### EXERCISE INSTRUCTIONS
Your job is to copy every record exactly.
** Opening INFORMATION SHOWN block **
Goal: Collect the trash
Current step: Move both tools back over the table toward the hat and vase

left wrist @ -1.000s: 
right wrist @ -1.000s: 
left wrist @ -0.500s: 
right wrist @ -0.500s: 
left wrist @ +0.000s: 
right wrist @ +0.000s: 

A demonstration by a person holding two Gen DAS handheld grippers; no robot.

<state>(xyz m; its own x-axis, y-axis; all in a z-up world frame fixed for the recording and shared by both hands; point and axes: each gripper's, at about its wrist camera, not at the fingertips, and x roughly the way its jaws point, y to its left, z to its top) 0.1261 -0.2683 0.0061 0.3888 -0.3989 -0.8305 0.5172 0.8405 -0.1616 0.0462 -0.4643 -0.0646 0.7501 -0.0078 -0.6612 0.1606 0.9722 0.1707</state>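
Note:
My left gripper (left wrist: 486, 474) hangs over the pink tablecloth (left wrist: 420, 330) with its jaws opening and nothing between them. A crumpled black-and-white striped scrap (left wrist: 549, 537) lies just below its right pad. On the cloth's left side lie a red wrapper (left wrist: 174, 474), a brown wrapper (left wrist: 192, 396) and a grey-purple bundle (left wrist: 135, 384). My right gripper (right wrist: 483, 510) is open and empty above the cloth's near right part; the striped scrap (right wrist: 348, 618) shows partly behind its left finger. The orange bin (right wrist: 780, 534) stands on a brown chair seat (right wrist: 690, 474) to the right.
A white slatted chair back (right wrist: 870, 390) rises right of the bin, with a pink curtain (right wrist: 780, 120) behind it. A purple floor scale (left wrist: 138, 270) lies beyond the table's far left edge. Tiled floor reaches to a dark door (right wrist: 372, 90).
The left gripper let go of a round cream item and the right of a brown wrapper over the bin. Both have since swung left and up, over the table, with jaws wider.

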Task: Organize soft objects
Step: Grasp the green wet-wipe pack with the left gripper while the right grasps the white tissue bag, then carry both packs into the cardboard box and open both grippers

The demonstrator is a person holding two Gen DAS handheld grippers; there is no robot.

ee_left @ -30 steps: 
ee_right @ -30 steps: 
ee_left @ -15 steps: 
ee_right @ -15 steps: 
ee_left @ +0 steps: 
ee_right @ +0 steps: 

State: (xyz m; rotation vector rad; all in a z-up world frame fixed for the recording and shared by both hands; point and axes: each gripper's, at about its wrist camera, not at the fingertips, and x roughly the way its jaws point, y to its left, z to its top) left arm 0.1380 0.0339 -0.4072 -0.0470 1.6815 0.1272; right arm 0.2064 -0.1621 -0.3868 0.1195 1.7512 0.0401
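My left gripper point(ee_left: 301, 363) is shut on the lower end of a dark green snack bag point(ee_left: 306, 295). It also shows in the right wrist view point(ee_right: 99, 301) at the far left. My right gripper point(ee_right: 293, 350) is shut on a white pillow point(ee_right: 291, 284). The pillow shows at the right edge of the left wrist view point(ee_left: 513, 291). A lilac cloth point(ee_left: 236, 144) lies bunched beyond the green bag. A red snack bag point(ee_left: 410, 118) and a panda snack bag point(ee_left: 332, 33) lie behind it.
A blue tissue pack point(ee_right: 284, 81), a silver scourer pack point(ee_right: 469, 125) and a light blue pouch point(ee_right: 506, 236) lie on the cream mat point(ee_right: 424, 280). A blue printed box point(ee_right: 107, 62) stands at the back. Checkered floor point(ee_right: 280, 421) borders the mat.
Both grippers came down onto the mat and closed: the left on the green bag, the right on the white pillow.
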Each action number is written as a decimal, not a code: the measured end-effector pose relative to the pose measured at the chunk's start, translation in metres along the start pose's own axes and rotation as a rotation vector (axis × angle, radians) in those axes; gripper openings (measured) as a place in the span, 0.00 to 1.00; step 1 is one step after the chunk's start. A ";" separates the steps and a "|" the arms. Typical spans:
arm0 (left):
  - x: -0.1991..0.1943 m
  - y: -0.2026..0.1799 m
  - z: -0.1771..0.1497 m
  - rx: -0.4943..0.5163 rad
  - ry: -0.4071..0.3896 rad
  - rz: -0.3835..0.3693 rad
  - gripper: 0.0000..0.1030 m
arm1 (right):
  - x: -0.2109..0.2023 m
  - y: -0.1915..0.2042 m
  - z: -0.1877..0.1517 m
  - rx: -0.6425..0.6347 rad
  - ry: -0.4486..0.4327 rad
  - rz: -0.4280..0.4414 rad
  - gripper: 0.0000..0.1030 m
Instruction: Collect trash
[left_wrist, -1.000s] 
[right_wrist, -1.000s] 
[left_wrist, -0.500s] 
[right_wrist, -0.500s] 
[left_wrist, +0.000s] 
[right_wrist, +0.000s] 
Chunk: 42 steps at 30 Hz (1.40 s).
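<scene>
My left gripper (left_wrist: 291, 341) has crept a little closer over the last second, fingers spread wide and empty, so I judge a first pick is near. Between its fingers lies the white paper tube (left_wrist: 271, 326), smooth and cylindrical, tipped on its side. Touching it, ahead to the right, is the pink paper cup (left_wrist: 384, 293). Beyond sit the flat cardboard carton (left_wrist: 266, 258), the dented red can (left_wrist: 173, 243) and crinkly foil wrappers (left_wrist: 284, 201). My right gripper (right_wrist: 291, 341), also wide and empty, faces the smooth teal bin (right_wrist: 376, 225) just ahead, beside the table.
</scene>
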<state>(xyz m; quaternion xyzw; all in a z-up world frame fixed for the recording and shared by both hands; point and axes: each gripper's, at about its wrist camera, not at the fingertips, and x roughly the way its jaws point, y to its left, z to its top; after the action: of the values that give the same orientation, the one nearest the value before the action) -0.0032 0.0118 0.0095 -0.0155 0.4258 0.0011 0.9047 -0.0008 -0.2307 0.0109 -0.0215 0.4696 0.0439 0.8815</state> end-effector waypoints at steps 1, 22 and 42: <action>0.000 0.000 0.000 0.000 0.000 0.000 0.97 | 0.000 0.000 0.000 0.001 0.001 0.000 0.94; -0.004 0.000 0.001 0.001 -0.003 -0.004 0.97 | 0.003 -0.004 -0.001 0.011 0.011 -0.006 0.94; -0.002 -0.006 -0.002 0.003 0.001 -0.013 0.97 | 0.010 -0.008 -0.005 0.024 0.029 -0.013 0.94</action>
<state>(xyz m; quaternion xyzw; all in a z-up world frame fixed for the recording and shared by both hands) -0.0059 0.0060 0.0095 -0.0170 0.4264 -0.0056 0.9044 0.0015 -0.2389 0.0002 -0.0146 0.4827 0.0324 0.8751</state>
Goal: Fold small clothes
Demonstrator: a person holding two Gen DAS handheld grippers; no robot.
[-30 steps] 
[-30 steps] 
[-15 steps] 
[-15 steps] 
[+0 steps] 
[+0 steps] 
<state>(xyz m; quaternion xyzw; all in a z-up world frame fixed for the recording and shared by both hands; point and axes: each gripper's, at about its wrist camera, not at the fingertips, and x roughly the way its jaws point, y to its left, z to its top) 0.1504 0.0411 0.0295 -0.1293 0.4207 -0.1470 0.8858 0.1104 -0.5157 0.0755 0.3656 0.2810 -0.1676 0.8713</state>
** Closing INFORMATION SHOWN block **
### SOLUTION TO THE PROBLEM
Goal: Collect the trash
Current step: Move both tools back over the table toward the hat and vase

left wrist @ -1.000s: 
right wrist @ -1.000s: 
left wrist @ -0.500s: 
right wrist @ -0.500s: 
left wrist @ +0.000s: 
right wrist @ +0.000s: 

A demonstration by a person holding two Gen DAS handheld grippers; no robot.

<state>(xyz m; its own x-axis, y-axis; all in a z-up world frame fixed for the recording and shared by both hands; point and axes: each gripper's, at about its wrist camera, not at the fingertips, and x roughly the way its jaws point, y to its left, z to its top) 0.1261 -0.2683 0.0061 0.3888 -0.3989 -0.8305 0.5172 0.8405 -0.1616 0.0462 -0.4643 -0.0646 0.7501 -0.0078 -0.6612 0.1606 0.9722 0.1707</state>
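Note:
My left gripper (left wrist: 486, 474) hangs over the pink tablecloth (left wrist: 420, 330) with its jaws opening and nothing between them. A crumpled black-and-white striped scrap (left wrist: 549, 537) lies just below its right pad. On the cloth's left side lie a red wrapper (left wrist: 174, 474), a brown wrapper (left wrist: 192, 396) and a grey-purple bundle (left wrist: 135, 384). My right gripper (right wrist: 483, 510) is open and empty above the cloth's near right part; the striped scrap (right wrist: 348, 618) shows partly behind its left finger. The orange bin (right wrist: 780, 534) stands on a brown chair seat (right wrist: 690, 474) to the right.
A white slatted chair back (right wrist: 870, 390) rises right of the bin, with a pink curtain (right wrist: 780, 120) behind it. A purple floor scale (left wrist: 138, 270) lies beyond the table's far left edge. Tiled floor reaches to a dark door (right wrist: 372, 90).
The left gripper let go of a round cream item and the right of a brown wrapper over the bin. Both have since swung left and up, over the table, with jaws wider.
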
Task: Organize soft objects
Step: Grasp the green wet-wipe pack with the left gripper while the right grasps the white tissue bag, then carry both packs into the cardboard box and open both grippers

The demonstrator is a person holding two Gen DAS handheld grippers; there is no robot.

ee_left @ -30 steps: 
ee_right @ -30 steps: 
ee_left @ -15 steps: 
ee_right @ -15 steps: 
ee_left @ +0 steps: 
ee_right @ +0 steps: 

State: (xyz m; rotation vector rad; all in a z-up world frame fixed for the recording and shared by both hands; point and axes: each gripper's, at about its wrist camera, not at the fingertips, and x roughly the way its jaws point, y to its left, z to its top) left arm 0.1380 0.0339 -0.4072 -0.0470 1.6815 0.1272; right arm 0.2064 -0.1621 -0.3868 0.1195 1.7512 0.0401
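My left gripper point(ee_left: 301, 363) is shut on the lower end of a dark green snack bag point(ee_left: 306, 295). It also shows in the right wrist view point(ee_right: 99, 301) at the far left. My right gripper point(ee_right: 293, 350) is shut on a white pillow point(ee_right: 291, 284). The pillow shows at the right edge of the left wrist view point(ee_left: 513, 291). A lilac cloth point(ee_left: 236, 144) lies bunched beyond the green bag. A red snack bag point(ee_left: 410, 118) and a panda snack bag point(ee_left: 332, 33) lie behind it.
A blue tissue pack point(ee_right: 284, 81), a silver scourer pack point(ee_right: 469, 125) and a light blue pouch point(ee_right: 506, 236) lie on the cream mat point(ee_right: 424, 280). A blue printed box point(ee_right: 107, 62) stands at the back. Checkered floor point(ee_right: 280, 421) borders the mat.
Both grippers came down onto the mat and closed: the left on the green bag, the right on the white pillow.
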Each action number is written as a decimal, not a code: the measured end-effector pose relative to the pose measured at the chunk's start, translation in metres along the start pose's own axes and rotation as a rotation vector (axis × angle, radians) in those axes; gripper openings (measured) as a place in the span, 0.00 to 1.00; step 1 is one step after the chunk's start. A ";" separates the steps and a "|" the arms. Typical spans:
arm0 (left):
  - x: -0.1991..0.1943 m
  - y: -0.2026..0.1799 m
  - z: -0.1771..0.1497 m
  - rx: -0.4943..0.5163 rad
  - ry: -0.4071..0.3896 rad
  - rz: -0.3835..0.3693 rad
  - gripper: 0.0000..0.1030 m
arm1 (right):
  - x: -0.2109..0.2023 m
  - y: -0.1915..0.2042 m
  - z: -0.1877..0.1517 m
  - rx: -0.6425..0.6347 rad
  - ry: -0.4486..0.4327 rad
  - rz: -0.4280..0.4414 rad
  - gripper: 0.0000..0.1030 m
Instruction: Collect trash
[left_wrist, -1.000s] 
[right_wrist, -1.000s] 
[left_wrist, -0.500s] 
[right_wrist, -0.500s] 
[left_wrist, +0.000s] 
[right_wrist, +0.000s] 
Chunk: 42 steps at 30 Hz (1.40 s).
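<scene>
My left gripper (left_wrist: 291, 341) has crept a little closer over the last second, fingers spread wide and empty, so I judge a first pick is near. Between its fingers lies the white paper tube (left_wrist: 271, 326), smooth and cylindrical, tipped on its side. Touching it, ahead to the right, is the pink paper cup (left_wrist: 384, 293). Beyond sit the flat cardboard carton (left_wrist: 266, 258), the dented red can (left_wrist: 173, 243) and crinkly foil wrappers (left_wrist: 284, 201). My right gripper (right_wrist: 291, 341), also wide and empty, faces the smooth teal bin (right_wrist: 376, 225) just ahead, beside the table.
</scene>
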<state>(xyz m; quaternion xyzw; all in a z-up world frame fixed for the recording and shared by both hands; point and axes: each gripper's, at about its wrist camera, not at the fingertips, and x roughly the way its jaws point, y to its left, z to its top; after the action: of the values that give the same orientation, the one nearest the value before the action) -0.0032 0.0118 0.0095 -0.0155 0.4258 0.0011 0.9047 -0.0008 -0.2307 0.0109 -0.0215 0.4696 0.0439 0.8815</state> end-effector waypoints at steps 1, 22 and 42: <action>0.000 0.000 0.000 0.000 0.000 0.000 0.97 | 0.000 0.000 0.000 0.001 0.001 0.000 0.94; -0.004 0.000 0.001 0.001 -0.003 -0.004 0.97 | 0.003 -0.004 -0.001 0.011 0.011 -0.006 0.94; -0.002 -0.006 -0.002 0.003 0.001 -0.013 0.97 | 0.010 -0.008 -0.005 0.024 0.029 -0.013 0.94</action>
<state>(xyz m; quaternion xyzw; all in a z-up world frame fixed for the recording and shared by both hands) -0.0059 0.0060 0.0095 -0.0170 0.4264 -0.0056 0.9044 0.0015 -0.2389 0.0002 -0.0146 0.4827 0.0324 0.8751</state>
Goal: Fold small clothes
Demonstrator: a person holding two Gen DAS handheld grippers; no robot.
[-30 steps] 
[-30 steps] 
[-15 steps] 
[-15 steps] 
[+0 steps] 
[+0 steps] 
<state>(xyz m; quaternion xyzw; all in a z-up world frame fixed for the recording and shared by both hands; point and axes: each gripper's, at about its wrist camera, not at the fingertips, and x roughly the way its jaws point, y to its left, z to its top) 0.1504 0.0411 0.0295 -0.1293 0.4207 -0.1470 0.8858 0.1104 -0.5157 0.0755 0.3656 0.2810 -0.1676 0.8713</state>

The answer has now been finished.